Cela était de sa faute, évidement, il en était convaincu. Cela avait commencé comme n'importe quelle dispute de couple, pour un détail, une broutille, sans intérêt jusqu'à ce que le ton monte. Et il avait lâché la phrase de trop.
« Si tu n'es pas satisfaite, rien ne t'empêche de retourner te jeter dans les bras de Weasley ! »
Il regretta ses paroles avant même d'avoir fini de les prononcer, il sut qu'il venait de faire une monstrueuse connerie. Voilà, elle allait partir, avec sa bénédiction qui plus est !
Il ferma les yeux, prêt à affronter la tempête qui allait se déchainer sur lui et qui serait amplement méritée. Mais au lieu des cris, il ne reçut qu'une étreinte de la part de Hermione. Il avait dans ses bras une jeune femme en larme et tremblante.
« Ne… Ne t'avise plus… Plus jamais une horreur pareille ! Plus jamais ! »
Sa voix était entrecoupée par des sanglots qu'elle n'arrivait pas à maitriser.
« Traite-moi de ce que tu veux, dis-moi de partir si tu ne me supporte plus mais ne doute jamais … Jamais de moi ! Ne doute jamais que je veux être ici. Ici avec toi…. Avec toi et ton sale caractère de maudit Serpentard ! »
Severus n'osait croire à sa chance, quelques instants plus tôt, il voyait déjà son bonheur réduit en miettes par sa faute. Pourtant, déjà un sourire renaissait sur ses lèvres, hésitant et angoissé mais un sourire quand même.
« Je savais ce que je faisais quand j'ai décidé de te suivre, continua Hermione. Oui c'était sur un coup de tête mais jamais, jamais tu m'entends, jamais je n'ai eu le moindre regret à ce sujet… Je t'aime. »
Ce soir-là, Severus se promit de ne plus douter de Hermione… Ou au moins d'essayer de ne pas lui montrer quand il se mettait à paniquer.
Ce soir-là, Kiara fut conçue entre deux êtres follement épris l'un de l'autre.

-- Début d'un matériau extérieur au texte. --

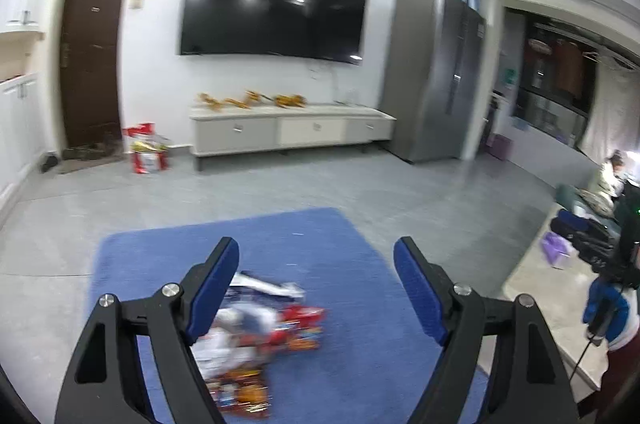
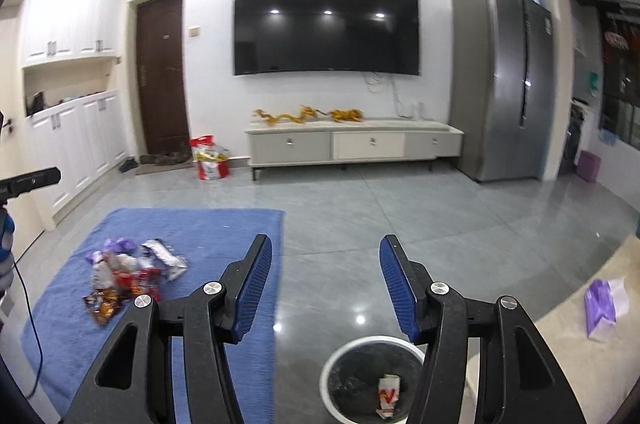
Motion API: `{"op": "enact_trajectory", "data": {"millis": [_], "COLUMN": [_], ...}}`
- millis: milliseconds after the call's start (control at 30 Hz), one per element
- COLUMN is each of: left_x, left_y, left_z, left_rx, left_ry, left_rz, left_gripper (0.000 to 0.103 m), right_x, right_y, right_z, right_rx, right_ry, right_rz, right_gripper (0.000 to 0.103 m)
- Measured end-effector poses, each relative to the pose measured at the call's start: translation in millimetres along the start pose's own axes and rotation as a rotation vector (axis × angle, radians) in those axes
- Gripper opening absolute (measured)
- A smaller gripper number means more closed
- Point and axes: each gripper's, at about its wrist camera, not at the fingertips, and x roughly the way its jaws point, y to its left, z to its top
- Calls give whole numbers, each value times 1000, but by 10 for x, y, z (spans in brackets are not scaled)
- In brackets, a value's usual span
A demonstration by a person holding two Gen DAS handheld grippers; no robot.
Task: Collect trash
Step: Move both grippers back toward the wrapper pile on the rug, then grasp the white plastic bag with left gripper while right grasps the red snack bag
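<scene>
Holding one wrapper (image 2: pixel 388 398): white bin (image 2: pixel 329 364); both grippers' fingers spread, empty.

Grey tile floor (image 2: pixel 400 207): blue rug (image 2: pixel 200 224) bearing wrapper pile (image 2: pixel 128 272); white bin (image 2: pixel 372 380) beside rug.

White walls, grey tiled floor (image 2: pixel 400 207). Black wall-mounted TV (image 2: pixel 326 23) at frame centre, reflecting ceiling spots. Below it a low pale TV cabinet (image 2: pixel 352 143) with three drawers. Dark brown door (image 2: pixel 160 71) to the left, white cupboards (image 2: pixel 76 143) at far left. Steel-grey refrigerator (image 2: pixel 504 83) at right. Blue rug (image 2: pixel 200 228) at lower left.
</scene>
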Motion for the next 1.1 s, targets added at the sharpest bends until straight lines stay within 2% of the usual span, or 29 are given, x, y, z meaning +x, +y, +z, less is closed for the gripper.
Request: {"op": "enact_trajectory", "data": {"millis": [200,300,433,600,800,933,1033,1100], "left_x": [-438,-433,-334,58,710,1109,1268,1323], "left_y": [697,875,1123,1086,971,989,1026,1035], "left_z": [-235,-384,-626,-848,-1166,-1329,-1375,-1390], "left_rx": [-38,-54,-89,-98,-114,-144,-165,-170], "left_ry": [-22,-10,37,125,257,321,340,352], "left_rz": [106,137,138,92,48,47,42,40], "left_gripper": [79,79,79,79,76,66,62,54], "right_x": [28,97,289,664,1223,1542,1796,1949], "right_y": [432,643,919,1301,1688,1923,2048,2091], "right_z": [105,120,78,-123,-421,-601,-695,-742], "right_rx": [-58,-73,-79,-98,-65,-38,-5,28], "right_ry": [-4,3,44,136,261,333,381,412], "right_rz": [62,101,164,256,363,421,448,462], "right_gripper": [56,56,56,56,56,56,56,56]}}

Dans la chambre d'hôpital, sa fille endormie dans ses bras, Severus se leva et vient s'assoir sur le bord du lit où Hermione vint immédiatement se blottir contre son épaule. Entouré de sa famille, l'ancien directeur des Serpentard réalisa qu'il était bel et bien heureux. Simplement heureux.
Fin
Et voilà, c'est fini, je pense que certaines (certains ?) auraient voulu plus de moment de la vie de Severus et Hermione mais dîtes vous que tout va bien et que du coup, il n'y a pas grand-chose à en dire.
Au plaisir de vous recroiser sur une autre fanfiction.